Traditional financial assets do not serve as treasury assets in the same manner

Conventional financial assets do not adapt well to this structure. For instance, gold triggers classification under the Investment Company Act of 1940 if it dominates the balance sheet without active business operations.

This classification invites fund-level scrutiny, which most firms prefer to avoid. Furthermore, the existence of ETFs like GLD makes standalone gold-holding companies unnecessary. Gold’s lack of yield and narrative momentum further restricts its effectiveness as a branding tool.

Real estate similarly falls short. While REITs provide a standardized framework for public real estate investment, they are limited by strict distribution requirements and income tests. They yield income rather than speculation, thus lacking the same memetic or branding potential.

Equities and commodities, often held by conglomerates such as Berkshire Hathaway or in inventory forms by corporations, must be directly linked to operational strategies. They cannot be abstracted into a treasury identity without violating legal or narrative coherence.

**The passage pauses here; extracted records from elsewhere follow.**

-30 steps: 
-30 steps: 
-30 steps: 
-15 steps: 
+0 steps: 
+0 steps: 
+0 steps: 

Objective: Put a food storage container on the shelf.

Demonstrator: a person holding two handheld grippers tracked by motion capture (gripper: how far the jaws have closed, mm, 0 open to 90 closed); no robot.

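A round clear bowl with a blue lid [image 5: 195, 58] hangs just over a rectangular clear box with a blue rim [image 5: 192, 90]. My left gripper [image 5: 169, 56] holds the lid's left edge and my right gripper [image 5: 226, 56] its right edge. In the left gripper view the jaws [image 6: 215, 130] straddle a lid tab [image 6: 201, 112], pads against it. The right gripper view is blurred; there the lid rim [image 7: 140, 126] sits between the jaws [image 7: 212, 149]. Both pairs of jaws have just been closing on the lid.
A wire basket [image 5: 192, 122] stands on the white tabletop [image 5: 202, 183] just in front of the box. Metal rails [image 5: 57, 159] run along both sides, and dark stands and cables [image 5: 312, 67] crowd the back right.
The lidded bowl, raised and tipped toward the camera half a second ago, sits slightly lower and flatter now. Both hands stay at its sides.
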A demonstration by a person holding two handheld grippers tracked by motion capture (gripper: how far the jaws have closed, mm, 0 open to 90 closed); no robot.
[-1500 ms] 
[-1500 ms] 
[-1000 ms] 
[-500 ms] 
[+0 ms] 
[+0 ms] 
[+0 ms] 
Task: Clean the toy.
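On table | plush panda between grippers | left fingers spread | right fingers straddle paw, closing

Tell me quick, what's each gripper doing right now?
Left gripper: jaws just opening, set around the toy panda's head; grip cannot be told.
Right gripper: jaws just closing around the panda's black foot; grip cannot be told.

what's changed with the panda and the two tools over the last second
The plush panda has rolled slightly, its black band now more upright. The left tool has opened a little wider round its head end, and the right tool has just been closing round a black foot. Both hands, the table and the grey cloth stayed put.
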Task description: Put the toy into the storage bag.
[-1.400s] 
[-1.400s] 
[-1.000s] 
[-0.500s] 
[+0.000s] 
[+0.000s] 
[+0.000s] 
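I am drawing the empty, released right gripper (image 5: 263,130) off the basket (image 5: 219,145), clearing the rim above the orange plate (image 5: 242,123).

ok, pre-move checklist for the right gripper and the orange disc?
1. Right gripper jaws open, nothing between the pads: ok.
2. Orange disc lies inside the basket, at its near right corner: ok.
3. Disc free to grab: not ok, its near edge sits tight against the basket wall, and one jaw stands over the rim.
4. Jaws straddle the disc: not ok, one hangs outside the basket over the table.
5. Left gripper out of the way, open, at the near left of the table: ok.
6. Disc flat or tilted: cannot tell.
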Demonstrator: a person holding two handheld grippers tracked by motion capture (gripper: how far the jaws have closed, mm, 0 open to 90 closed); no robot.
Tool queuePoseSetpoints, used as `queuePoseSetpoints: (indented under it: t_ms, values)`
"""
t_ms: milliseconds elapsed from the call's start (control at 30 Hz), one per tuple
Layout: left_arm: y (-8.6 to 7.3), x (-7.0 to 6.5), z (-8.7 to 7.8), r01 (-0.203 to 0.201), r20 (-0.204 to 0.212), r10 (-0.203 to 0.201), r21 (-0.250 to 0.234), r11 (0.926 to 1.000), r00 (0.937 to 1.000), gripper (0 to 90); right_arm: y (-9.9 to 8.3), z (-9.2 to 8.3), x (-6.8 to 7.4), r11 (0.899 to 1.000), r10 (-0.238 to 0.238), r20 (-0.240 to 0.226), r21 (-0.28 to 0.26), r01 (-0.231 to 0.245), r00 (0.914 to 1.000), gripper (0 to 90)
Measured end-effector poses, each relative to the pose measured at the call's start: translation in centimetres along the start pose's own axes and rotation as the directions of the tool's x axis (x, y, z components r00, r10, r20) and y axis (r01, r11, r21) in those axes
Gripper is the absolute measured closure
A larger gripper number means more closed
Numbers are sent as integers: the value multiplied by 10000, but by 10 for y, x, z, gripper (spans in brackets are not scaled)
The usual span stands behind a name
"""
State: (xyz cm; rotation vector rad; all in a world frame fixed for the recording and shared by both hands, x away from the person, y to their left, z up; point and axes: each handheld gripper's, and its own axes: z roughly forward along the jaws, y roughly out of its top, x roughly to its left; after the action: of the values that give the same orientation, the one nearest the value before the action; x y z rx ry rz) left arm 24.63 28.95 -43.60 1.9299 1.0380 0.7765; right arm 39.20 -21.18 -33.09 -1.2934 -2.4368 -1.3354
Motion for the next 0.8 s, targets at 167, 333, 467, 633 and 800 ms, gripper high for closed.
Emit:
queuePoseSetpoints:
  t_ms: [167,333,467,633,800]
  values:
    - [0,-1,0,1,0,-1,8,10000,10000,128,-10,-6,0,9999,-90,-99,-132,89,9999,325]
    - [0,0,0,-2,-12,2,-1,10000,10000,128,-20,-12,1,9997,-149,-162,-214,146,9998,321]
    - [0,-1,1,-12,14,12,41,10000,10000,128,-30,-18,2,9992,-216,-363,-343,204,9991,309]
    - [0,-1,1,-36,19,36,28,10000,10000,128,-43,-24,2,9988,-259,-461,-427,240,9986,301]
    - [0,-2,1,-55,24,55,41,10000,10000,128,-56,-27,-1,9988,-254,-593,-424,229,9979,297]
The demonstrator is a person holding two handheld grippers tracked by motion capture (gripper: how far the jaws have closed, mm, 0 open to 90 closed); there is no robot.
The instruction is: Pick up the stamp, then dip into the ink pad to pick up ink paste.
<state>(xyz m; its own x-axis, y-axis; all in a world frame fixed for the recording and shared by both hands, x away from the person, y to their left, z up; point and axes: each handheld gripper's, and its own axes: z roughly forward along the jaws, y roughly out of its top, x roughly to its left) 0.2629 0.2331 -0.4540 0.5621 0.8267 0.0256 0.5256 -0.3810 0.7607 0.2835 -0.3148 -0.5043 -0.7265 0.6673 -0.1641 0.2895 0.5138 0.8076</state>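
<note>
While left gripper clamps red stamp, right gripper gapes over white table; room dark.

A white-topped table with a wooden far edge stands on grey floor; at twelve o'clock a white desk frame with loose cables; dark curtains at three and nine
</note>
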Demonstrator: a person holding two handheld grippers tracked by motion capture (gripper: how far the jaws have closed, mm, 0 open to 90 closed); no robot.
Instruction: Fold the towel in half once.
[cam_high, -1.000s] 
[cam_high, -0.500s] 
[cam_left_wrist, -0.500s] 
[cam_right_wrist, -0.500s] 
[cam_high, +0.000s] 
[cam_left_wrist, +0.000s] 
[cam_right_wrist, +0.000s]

Digital assets redefine treasury assets

The structural compatibility of crypto arises from a combination of factors: regulatory uncertainty, speculative potential, staking yields, and token-based incentives. Unlike traditional assets, cryptocurrency allows firms to both hold and engage.

A company can currently classify crypto as “intangible assets” under GAAP and assert that it is part of their treasury, strategic reserves, or business model, without being regulated like an investment trust.

For instance, holding ETH not only creates exposure but also unlocks staking rewards, ecosystem credibility, and potential airdrops. In the case of tokens like TON, firms achieve direct alignment with community narratives, developer interest, and Layer-1 ecosystem expansion. These benefits are both technical and financial, and no traditional asset category provides a comparable offering.

The ramifications are significant. Publicly traded companies acting as holding entities for ETH or TON resemble the function of ETFs, but without the associated regulatory burdens. They also bear similarities to early-stage venture investments, yet maintain daily liquidity and public disclosures.

For retail traders, they function like meme stocks, but with tangible crypto reserves supporting the narrative. While a concept like “The Ethereum Holding Company” may have once seemed implausible, it is now a legitimate strategic formation.

However, these companies currently exist in a regulatory gray area. The risk of classification would increase if the SEC or similar bodies were to categorize them as de facto investment funds. As the regulatory landscape becomes clearer, firms holding digital assets as their primary value proposition may eventually face pressure to evolve into genuine operating entities or divest their holdings.

Nonetheless, under the Trump administration, this seems highly unlikely, leading to an influx of new crypto treasury companies.

For the time being, the unique compatibility of crypto with public market strategies will continue to drive this trend. Unlike gold or real estate, tokens can serve as both treasury and narrative, providing upside, yield, and relevance in a single package. As long as regulatory uncertainty remains, the model will continue to be viable, representing a structural loophole that transforms exposure into a highly lucrative business model.